#### [Assigned task]
Please repeat every line below exactly, from the first to the last.

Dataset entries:
%%

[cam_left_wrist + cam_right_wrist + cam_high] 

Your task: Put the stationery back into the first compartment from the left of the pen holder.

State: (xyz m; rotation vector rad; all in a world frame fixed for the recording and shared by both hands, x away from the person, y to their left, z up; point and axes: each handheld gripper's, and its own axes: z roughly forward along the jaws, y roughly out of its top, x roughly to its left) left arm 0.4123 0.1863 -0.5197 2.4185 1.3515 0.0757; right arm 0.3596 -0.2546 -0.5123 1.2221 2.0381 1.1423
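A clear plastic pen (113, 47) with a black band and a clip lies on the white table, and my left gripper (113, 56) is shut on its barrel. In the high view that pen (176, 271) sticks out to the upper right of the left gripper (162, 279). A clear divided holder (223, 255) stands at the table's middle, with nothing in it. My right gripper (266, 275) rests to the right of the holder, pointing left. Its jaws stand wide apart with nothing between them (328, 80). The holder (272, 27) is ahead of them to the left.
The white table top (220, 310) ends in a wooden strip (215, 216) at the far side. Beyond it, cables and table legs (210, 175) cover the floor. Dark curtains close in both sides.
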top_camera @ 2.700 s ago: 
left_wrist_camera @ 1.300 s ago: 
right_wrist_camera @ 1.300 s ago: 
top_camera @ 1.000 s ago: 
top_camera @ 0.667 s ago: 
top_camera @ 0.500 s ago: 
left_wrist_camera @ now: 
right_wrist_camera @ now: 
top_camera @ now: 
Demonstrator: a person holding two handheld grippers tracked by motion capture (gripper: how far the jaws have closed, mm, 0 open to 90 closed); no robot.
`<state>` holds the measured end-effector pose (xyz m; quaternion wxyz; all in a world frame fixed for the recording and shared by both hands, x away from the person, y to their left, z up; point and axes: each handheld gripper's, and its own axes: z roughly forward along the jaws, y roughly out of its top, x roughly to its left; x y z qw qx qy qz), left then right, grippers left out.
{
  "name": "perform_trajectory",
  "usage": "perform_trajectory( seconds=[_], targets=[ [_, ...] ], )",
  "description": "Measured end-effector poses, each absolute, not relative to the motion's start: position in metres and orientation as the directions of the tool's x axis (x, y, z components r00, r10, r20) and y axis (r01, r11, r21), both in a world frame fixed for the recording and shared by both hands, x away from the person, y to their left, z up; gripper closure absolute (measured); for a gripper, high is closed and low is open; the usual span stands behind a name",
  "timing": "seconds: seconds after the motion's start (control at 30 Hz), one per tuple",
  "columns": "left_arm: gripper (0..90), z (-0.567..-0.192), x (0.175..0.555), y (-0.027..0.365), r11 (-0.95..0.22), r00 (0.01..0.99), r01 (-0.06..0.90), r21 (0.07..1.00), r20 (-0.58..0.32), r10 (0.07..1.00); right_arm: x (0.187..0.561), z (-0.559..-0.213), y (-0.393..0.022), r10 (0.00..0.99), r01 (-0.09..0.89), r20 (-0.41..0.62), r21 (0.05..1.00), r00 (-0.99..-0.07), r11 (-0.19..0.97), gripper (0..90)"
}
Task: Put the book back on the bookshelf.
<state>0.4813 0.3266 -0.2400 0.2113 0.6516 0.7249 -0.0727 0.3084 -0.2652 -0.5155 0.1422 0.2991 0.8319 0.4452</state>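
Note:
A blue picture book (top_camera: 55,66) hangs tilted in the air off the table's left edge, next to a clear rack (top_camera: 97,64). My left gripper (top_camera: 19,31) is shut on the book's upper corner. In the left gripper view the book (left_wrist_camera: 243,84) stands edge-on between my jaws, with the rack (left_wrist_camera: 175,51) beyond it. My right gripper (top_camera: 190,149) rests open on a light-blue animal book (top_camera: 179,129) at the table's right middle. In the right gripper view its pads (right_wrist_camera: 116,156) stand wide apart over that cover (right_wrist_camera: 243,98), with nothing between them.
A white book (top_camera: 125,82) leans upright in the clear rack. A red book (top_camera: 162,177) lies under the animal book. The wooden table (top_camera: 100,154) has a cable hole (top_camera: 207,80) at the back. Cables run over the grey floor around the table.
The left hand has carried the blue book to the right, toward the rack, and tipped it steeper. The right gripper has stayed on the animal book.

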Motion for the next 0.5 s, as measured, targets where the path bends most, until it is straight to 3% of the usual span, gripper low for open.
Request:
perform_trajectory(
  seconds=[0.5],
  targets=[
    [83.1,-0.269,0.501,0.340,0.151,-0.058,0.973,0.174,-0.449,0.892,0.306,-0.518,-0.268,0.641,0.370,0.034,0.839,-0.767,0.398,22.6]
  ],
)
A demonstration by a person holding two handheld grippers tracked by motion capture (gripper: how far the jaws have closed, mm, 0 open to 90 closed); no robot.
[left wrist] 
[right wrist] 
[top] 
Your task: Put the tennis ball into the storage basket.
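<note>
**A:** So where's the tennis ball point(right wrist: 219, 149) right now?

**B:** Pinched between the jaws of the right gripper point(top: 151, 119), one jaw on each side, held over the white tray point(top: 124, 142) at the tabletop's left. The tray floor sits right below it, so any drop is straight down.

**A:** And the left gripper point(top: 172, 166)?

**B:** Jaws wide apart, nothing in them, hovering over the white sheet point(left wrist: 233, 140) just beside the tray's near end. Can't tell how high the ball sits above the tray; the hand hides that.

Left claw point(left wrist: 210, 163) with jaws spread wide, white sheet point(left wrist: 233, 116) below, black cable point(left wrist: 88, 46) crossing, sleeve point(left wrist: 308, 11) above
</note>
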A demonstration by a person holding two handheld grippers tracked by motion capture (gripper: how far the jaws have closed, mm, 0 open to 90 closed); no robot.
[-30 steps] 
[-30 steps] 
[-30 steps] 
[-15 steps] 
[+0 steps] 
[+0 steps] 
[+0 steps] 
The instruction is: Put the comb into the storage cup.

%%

#### [Result of the task]
[cam_left_wrist + cam_right_wrist + cam_high] 

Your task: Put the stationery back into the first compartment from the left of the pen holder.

State: (xyz m; rotation vector rad; all in a world frame fixed for the recording and shared by both hands, x away from the person, y to their left, z up; point and axes: each handheld gripper's, and its own axes: z roughly forward along the jaws, y roughly out of its top, x roughly to its left) left arm 0.4123 0.1863 -0.5197 2.4185 1.3515 0.0757; right arm 0.3596 -0.2546 -0.5123 1.2221 2.0381 1.1423
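A clear plastic pen (113, 47) with a black band and a clip lies on the white table, and my left gripper (113, 56) is shut on its barrel. In the high view that pen (176, 271) sticks out to the upper right of the left gripper (162, 279). A clear divided holder (223, 255) stands at the table's middle, with nothing in it. My right gripper (266, 275) rests to the right of the holder, pointing left. Its jaws stand wide apart with nothing between them (328, 80). The holder (272, 27) is ahead of them to the left.
The white table top (220, 310) ends in a wooden strip (215, 216) at the far side. Beyond it, cables and table legs (210, 175) cover the floor. Dark curtains close in both sides.
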top_camera @ 2.700 s ago: 
left_wrist_camera @ 1.300 s ago: 
right_wrist_camera @ 1.300 s ago: 
top_camera @ 1.000 s ago: 
top_camera @ 0.667 s ago: 
top_camera @ 0.500 s ago: 
left_wrist_camera @ now: 
right_wrist_camera @ now: 
top_camera @ now: 
Demonstrator: a person holding two handheld grippers tracked by motion capture (gripper: how far the jaws have closed, mm, 0 open to 90 closed); no robot.
`<state>` holds the measured end-effector pose (xyz m; quaternion wxyz; all in a world frame fixed for the recording and shared by both hands, x away from the person, y to their left, z up; point and axes: each handheld gripper's, and its own axes: z roughly forward along the jaws, y roughly out of its top, x roughly to its left; x y z qw qx qy qz), left then right, grippers left out.
{
  "name": "perform_trajectory",
  "usage": "perform_trajectory( seconds=[_], targets=[ [_, ...] ], )",
  "description": "Measured end-effector poses, each absolute, not relative to the motion's start: position in metres and orientation as the directions of the tool's x axis (x, y, z components r00, r10, r20) and y axis (r01, r11, r21), both in a world frame fixed for the recording and shared by both hands, x away from the person, y to their left, z up; gripper closure absolute (measured); for a gripper, high is closed and low is open; the usual span stands behind a name",
  "timing": "seconds: seconds after the motion's start (control at 30 Hz), one per tuple",
  "columns": "left_arm: gripper (0..90), z (-0.567..-0.192), x (0.175..0.555), y (-0.027..0.365), r11 (-0.95..0.22), r00 (0.01..0.99), r01 (-0.06..0.90), r21 (0.07..1.00), r20 (-0.58..0.32), r10 (0.07..1.00); right_arm: x (0.187..0.561), z (-0.559..-0.213), y (-0.393..0.022), r10 (0.00..0.99), r01 (-0.09..0.89), r20 (-0.41..0.62), r21 (0.05..1.00), r00 (-0.99..-0.07), r11 (-0.19..0.97), gripper (0..90)"
}
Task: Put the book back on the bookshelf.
<state>0.4813 0.3266 -0.2400 0.2113 0.6516 0.7249 -0.0727 0.3084 -0.2652 -0.5155 0.1422 0.2991 0.8319 0.4452</state>
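Note:
A blue picture book (top_camera: 55,66) hangs tilted in the air off the table's left edge, next to a clear rack (top_camera: 97,64). My left gripper (top_camera: 19,31) is shut on the book's upper corner. In the left gripper view the book (left_wrist_camera: 243,84) stands edge-on between my jaws, with the rack (left_wrist_camera: 175,51) beyond it. My right gripper (top_camera: 190,149) rests open on a light-blue animal book (top_camera: 179,129) at the table's right middle. In the right gripper view its pads (right_wrist_camera: 116,156) stand wide apart over that cover (right_wrist_camera: 243,98), with nothing between them.
A white book (top_camera: 125,82) leans upright in the clear rack. A red book (top_camera: 162,177) lies under the animal book. The wooden table (top_camera: 100,154) has a cable hole (top_camera: 207,80) at the back. Cables run over the grey floor around the table.
The left hand has carried the blue book to the right, toward the rack, and tipped it steeper. The right gripper has stayed on the animal book.
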
Motion for the next 0.5 s, as measured, targets where the path bends most, until it is straight to 3% of the usual span, gripper low for open.
Request:
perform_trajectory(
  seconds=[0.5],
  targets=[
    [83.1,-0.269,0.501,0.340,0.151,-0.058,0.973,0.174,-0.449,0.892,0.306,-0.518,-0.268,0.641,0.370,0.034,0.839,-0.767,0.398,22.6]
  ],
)
A demonstration by a person holding two handheld grippers tracked by motion capture (gripper: how far the jaws have closed, mm, 0 open to 90 closed); no robot.
[left wrist] 
[right wrist] 
[top] 
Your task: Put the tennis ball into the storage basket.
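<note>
**A:** So where's the tennis ball point(right wrist: 219, 149) right now?

**B:** Pinched between the jaws of the right gripper point(top: 151, 119), one jaw on each side, held over the white tray point(top: 124, 142) at the tabletop's left. The tray floor sits right below it, so any drop is straight down.

**A:** And the left gripper point(top: 172, 166)?

**B:** Jaws wide apart, nothing in them, hovering over the white sheet point(left wrist: 233, 140) just beside the tray's near end. Can't tell how high the ball sits above the tray; the hand hides that.

Left claw point(left wrist: 210, 163) with jaws spread wide, white sheet point(left wrist: 233, 116) below, black cable point(left wrist: 88, 46) crossing, sleeve point(left wrist: 308, 11) above
</note>
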A demonstration by a person holding two handheld grippers tracked by motion capture (gripper: how far the jaws have closed, mm, 0 open to 90 closed); no robot.
[-30 steps] 
[-30 steps] 
[-30 steps] 
[-15 steps] 
[+0 steps] 
[+0 steps] 
[+0 steps] 
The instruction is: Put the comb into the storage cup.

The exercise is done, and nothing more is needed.